The major ports on the River Clyde, Glasgow, Greenock and Hunterston, as well as Ardrossan down the Ayrshire coast are owned and operated by Clydeport. The owners of the major harbours on the River Clyde are Peel Ports PLC, part of Peel Properties and one of the largest property investment companies in the UK. Based in Manchester, the majority shareholder is John Whittaker, a billionaire who lives on the Isle of Man.

According to Mr MacAskill both Forth Ports PLC and Clydeport “are owned and operated for private profit and where the wants of other communities, even countries, dominate”. This “has created a monopoly situation. One which I believe is harmful to local needs and Scotland’s national interests.”

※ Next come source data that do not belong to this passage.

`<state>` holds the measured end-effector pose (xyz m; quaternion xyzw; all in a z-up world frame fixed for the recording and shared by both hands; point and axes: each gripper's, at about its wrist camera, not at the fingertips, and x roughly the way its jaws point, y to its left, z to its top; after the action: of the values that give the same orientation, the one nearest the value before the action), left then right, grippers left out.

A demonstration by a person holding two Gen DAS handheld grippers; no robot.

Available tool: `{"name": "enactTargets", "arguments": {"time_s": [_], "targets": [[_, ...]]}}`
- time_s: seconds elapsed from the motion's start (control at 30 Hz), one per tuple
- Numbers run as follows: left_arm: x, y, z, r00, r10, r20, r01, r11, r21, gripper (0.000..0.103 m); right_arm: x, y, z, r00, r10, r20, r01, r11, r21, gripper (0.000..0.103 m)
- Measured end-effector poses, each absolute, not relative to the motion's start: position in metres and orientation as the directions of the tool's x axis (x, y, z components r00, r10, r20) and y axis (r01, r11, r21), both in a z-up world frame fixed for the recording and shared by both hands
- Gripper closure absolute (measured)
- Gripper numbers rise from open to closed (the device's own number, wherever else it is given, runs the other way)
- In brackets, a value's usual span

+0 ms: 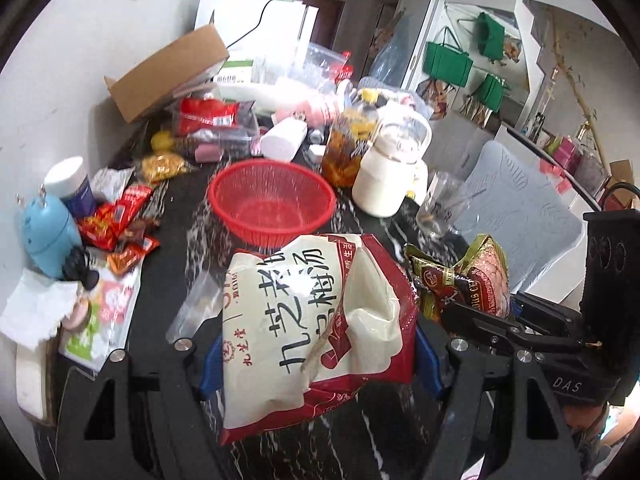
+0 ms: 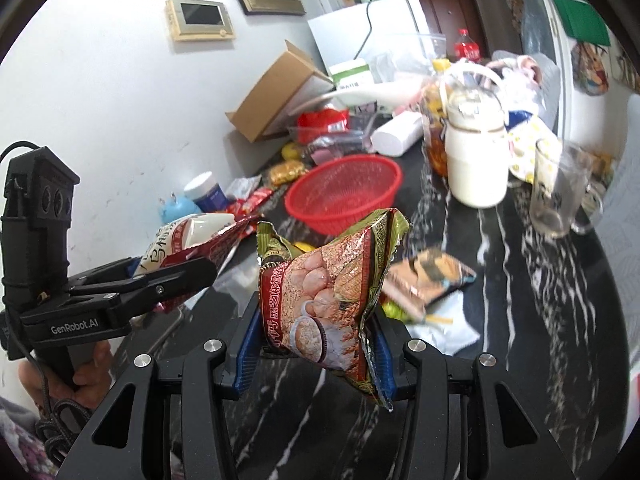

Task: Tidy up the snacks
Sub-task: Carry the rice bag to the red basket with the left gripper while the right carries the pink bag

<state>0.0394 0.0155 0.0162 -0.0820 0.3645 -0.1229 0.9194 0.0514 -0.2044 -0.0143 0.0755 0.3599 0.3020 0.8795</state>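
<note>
My left gripper (image 1: 316,360) is shut on a large white and red snack bag (image 1: 312,320) with black lettering, held off the dark marble table (image 1: 360,440). My right gripper (image 2: 316,344) is shut on a green and red foil snack packet (image 2: 328,292), also lifted. In the left wrist view that foil packet (image 1: 472,276) shows at the right, in the other gripper's jaws. In the right wrist view the white bag (image 2: 188,240) shows at the left. An empty red mesh basket (image 1: 272,200) (image 2: 344,192) stands just beyond both bags.
Red snack packets (image 1: 116,224), a blue jar (image 1: 72,184) and a blue figure (image 1: 48,232) lie at the left. A cream jug (image 2: 476,160), a glass mug (image 2: 556,196) and a pickle jar (image 1: 348,148) stand right of the basket. A brown packet (image 2: 432,276) lies on the table.
</note>
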Motion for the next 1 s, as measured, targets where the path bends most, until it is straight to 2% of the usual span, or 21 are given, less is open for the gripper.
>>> {"name": "enactTargets", "arguments": {"time_s": [0.43, 1.0], "targets": [[0.09, 0.02, 0.033, 0.745, -0.272, -0.609, 0.162, 0.959, -0.23, 0.029, 0.103, -0.195, 0.008, 0.582, 0.592, -0.557, -0.527, 0.797, 0.295, 0.056], [0.186, 0.039, 0.02, 0.765, -0.235, -0.599, 0.13, 0.968, -0.215, 0.029, 0.205, -0.169, -0.002, 0.576, 0.574, -0.582, -0.531, 0.804, 0.268, 0.056]]}}
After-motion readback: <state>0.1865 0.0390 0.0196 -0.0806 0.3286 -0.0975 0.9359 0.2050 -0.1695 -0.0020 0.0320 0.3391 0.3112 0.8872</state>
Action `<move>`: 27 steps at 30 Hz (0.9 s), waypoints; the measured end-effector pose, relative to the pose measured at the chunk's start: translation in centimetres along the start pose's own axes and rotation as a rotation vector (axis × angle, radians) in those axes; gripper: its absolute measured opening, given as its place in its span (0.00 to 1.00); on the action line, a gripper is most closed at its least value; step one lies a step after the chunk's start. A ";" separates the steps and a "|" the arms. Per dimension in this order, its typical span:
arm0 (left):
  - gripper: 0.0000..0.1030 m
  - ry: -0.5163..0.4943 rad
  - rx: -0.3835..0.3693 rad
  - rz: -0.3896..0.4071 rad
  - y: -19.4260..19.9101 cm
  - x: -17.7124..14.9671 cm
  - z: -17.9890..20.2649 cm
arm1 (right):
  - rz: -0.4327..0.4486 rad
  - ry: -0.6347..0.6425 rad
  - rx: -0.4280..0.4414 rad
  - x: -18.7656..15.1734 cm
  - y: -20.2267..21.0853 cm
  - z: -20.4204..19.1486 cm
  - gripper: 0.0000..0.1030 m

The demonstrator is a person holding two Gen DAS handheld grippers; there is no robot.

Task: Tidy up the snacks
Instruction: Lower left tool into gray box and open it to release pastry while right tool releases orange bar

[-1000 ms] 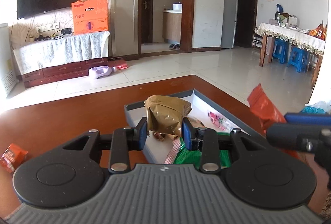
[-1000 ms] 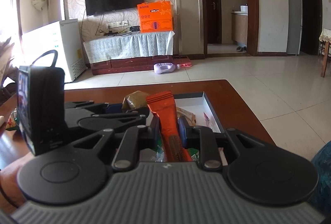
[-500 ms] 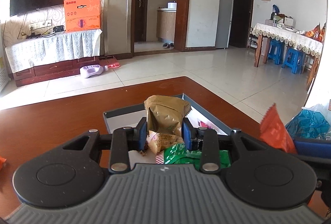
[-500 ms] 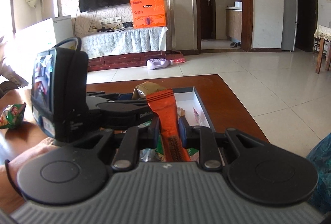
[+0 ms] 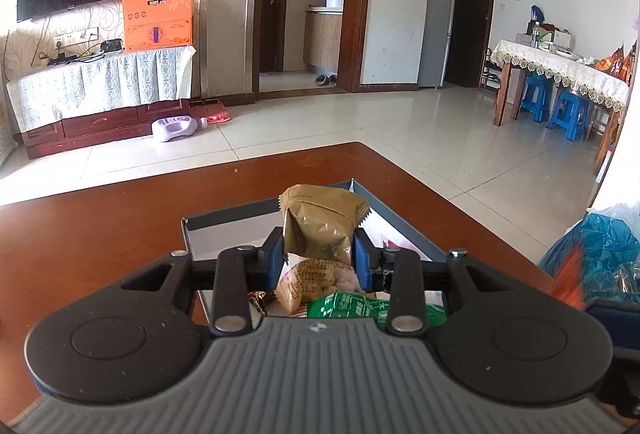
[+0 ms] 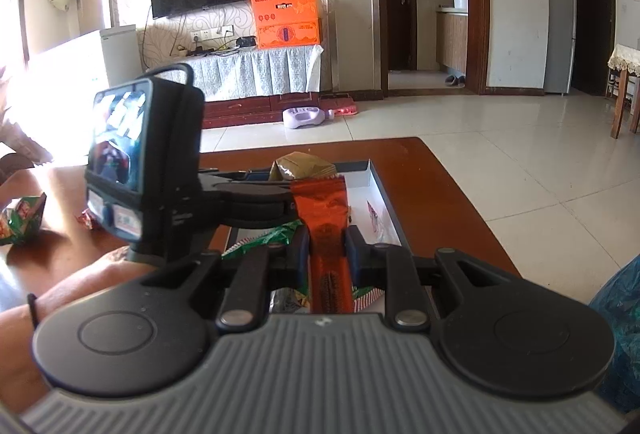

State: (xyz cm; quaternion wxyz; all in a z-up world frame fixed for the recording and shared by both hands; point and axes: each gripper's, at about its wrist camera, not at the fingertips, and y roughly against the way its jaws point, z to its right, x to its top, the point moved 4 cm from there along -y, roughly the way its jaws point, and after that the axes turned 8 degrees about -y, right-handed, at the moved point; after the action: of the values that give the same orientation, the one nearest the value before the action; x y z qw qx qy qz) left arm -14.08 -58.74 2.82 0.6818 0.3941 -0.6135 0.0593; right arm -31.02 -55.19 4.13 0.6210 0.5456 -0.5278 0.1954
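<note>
My left gripper (image 5: 319, 248) is shut on a gold snack packet (image 5: 322, 224) and holds it above the grey-rimmed white tray (image 5: 224, 224) on the brown table. Under it in the tray lie a yellow packet (image 5: 316, 280) and a green packet (image 5: 352, 308). My right gripper (image 6: 327, 246) is shut on a long orange packet (image 6: 326, 222), over the near end of the same tray (image 6: 382, 189). In the right wrist view the left gripper (image 6: 256, 185) with the gold packet (image 6: 300, 165) hangs just ahead and to the left.
A green packet (image 6: 20, 218) and a small red one (image 6: 86, 220) lie on the table (image 6: 440, 201) at the left. A person's forearm (image 6: 60, 286) reaches in from the left. A blue plastic bag (image 5: 600, 254) sits beyond the table's right edge.
My left gripper has carried the gold packet to the right, over the tray's middle; the tray now sits centred below it. The right gripper with the orange packet has stayed nearly still.
</note>
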 end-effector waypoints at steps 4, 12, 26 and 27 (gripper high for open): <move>0.39 -0.011 -0.008 0.006 -0.3 0.0 0.2 | -0.006 0.007 0.005 -0.2 -0.1 -0.3 0.22; 0.39 -0.023 -0.015 -0.007 -1.3 -0.1 0.2 | -0.009 0.007 -0.005 -0.3 -0.2 0.3 0.22; 0.45 -0.036 -0.023 -0.037 -2.2 0.6 0.5 | -0.031 0.009 -0.008 -0.4 -1.0 0.0 0.22; 0.45 -0.038 -0.025 -0.038 -2.3 0.7 0.5 | -0.032 0.008 -0.007 -0.4 -1.0 0.0 0.22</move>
State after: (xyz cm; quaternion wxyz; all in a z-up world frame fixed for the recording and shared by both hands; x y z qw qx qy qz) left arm -13.03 -60.85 2.35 0.6758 0.3984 -0.6194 0.0311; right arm -30.36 -55.37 3.31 0.6282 0.5509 -0.5171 0.1857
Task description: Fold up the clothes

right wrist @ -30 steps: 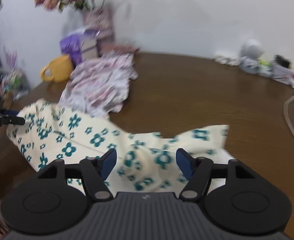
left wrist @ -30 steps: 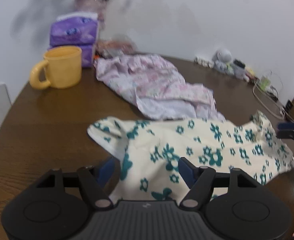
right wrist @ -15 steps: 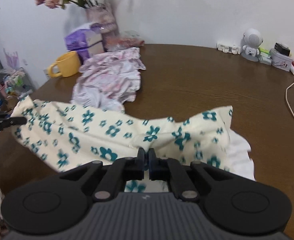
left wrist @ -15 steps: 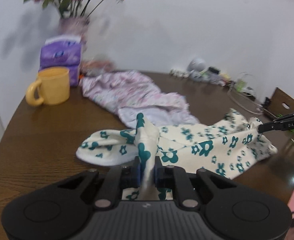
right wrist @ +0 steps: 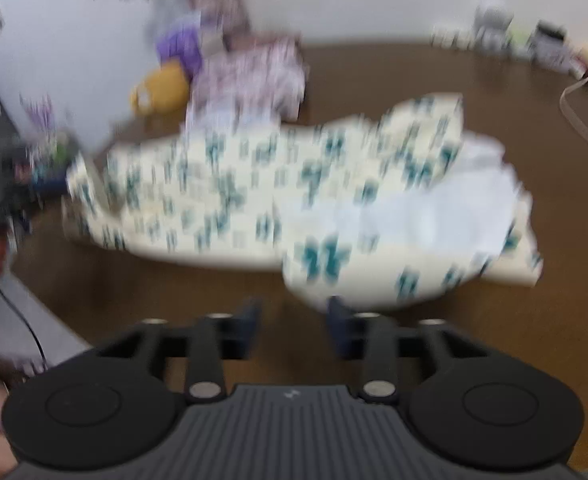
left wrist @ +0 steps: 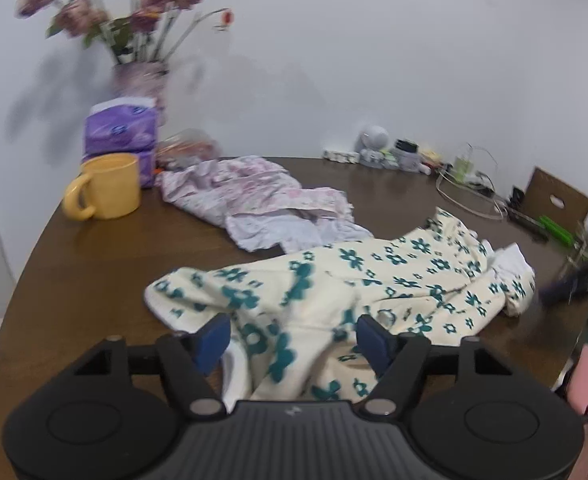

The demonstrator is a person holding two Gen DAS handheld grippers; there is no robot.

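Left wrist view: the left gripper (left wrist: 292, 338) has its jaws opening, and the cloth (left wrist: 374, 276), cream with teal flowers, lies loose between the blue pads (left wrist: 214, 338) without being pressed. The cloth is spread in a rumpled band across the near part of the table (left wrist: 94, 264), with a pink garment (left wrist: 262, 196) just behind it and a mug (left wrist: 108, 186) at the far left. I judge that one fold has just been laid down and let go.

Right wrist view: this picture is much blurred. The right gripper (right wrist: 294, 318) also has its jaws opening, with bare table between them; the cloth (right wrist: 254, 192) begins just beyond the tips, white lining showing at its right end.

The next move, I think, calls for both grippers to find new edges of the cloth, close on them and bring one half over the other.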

He will argue that: “Ports are critical for our communities and to our economy. Key harbours and estuaries are vital for trade, tourism and work. Yet in Scotland the two major Firths have owners whose interests aren’t those of the local communities or the nation. Indeed, owners whose operations actually conflict with the needs and wants of the Forth and Clyde.”

Continuing Mr MacAskill will state: “This is an unhealthy monopoly and its damaging Scottish interests. It should be broken up with the Government seeking action from the Competition and Mergers Authority to ensure Scotland’s interests are both protected and promoted.”

Concluding Mr MacAskill will state:

“If not, then compulsory purchase or the creation of new ports should be pursued by the Scottish Government. The Forth and Clyde cannot be drowned by the “Thames and Mersey.”